Write out the data below exactly as given, without any of its pictures.
::: Data below
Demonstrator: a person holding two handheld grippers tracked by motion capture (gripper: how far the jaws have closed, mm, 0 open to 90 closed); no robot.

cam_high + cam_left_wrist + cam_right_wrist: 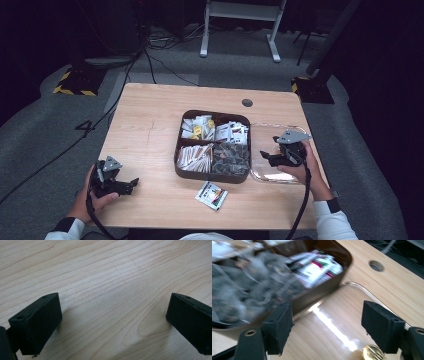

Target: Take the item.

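One brown four-compartment tray [212, 174] of sachets is set mid-table. One clear lid [264, 175] lies beside it. One loose sachet [211, 194] lies nearby. Left gripper [131, 184] and right gripper [263, 156]: both held wide apart, nothing gripped.

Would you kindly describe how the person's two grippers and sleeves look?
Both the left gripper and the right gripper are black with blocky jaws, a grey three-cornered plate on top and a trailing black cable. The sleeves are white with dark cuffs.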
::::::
Task result |
Demonstrator: a person holding two handheld grippers tracked by motion capture (gripper: how far the jaws have closed, mm, 0 open to 90 closed); no robot.

cam_high + cam_left_wrist + cam_right_wrist: 

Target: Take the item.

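One brown four-compartment tray [212, 174] of sachets is set mid-table. One clear lid [264, 175] lies beside it. One loose sachet [211, 194] lies nearby. Left gripper [131, 184] and right gripper [263, 156]: both held wide apart, nothing gripped.

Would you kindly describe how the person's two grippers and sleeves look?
Both the left gripper and the right gripper are black with blocky jaws, a grey three-cornered plate on top and a trailing black cable. The sleeves are white with dark cuffs.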

Nothing more remains to be done for this exercise.